• What you have to do: After reading the entries below, copy word for word the lines from the first through the line containing "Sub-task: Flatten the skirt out", and stop there.

• Material to process:
-*-*-
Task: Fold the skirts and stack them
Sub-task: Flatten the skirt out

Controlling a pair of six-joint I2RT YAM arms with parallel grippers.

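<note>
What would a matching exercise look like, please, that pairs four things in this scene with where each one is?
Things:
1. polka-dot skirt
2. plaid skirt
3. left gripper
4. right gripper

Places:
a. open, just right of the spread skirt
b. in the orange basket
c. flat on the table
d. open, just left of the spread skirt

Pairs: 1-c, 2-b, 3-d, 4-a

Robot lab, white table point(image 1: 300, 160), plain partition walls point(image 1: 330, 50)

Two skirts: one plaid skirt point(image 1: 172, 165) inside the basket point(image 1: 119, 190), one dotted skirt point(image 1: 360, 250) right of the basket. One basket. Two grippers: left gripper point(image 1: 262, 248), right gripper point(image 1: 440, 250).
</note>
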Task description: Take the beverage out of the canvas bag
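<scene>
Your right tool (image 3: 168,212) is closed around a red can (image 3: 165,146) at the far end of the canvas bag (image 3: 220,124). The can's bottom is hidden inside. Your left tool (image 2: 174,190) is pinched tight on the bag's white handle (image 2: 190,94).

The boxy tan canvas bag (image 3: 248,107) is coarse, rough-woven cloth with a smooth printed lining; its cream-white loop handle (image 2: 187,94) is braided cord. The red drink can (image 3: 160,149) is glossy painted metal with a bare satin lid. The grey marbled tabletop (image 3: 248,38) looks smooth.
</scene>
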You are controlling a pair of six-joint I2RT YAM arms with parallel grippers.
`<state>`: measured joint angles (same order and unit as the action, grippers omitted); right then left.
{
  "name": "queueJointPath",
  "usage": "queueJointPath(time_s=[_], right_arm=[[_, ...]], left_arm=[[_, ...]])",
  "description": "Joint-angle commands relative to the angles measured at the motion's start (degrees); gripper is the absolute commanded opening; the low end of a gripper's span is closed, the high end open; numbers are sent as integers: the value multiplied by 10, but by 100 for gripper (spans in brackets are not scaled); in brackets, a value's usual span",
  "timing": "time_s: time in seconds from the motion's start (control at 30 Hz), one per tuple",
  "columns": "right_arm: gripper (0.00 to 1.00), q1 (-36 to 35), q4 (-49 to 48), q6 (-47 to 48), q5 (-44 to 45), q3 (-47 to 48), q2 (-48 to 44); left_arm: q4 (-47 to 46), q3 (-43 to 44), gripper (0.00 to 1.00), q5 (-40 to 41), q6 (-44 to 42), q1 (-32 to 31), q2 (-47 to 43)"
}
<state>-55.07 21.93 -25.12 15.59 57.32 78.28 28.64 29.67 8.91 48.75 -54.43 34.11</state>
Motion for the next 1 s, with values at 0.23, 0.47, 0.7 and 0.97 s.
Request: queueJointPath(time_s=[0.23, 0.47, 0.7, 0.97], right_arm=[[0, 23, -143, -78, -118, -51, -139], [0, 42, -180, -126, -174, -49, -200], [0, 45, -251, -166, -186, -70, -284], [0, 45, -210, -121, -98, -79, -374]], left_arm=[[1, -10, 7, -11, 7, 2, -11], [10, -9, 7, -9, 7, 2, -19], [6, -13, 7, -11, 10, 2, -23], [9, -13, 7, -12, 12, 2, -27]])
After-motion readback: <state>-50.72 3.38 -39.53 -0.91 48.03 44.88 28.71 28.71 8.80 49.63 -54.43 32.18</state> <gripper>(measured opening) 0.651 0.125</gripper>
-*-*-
• Result below:
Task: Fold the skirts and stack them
Sub-task: Flatten the skirt out

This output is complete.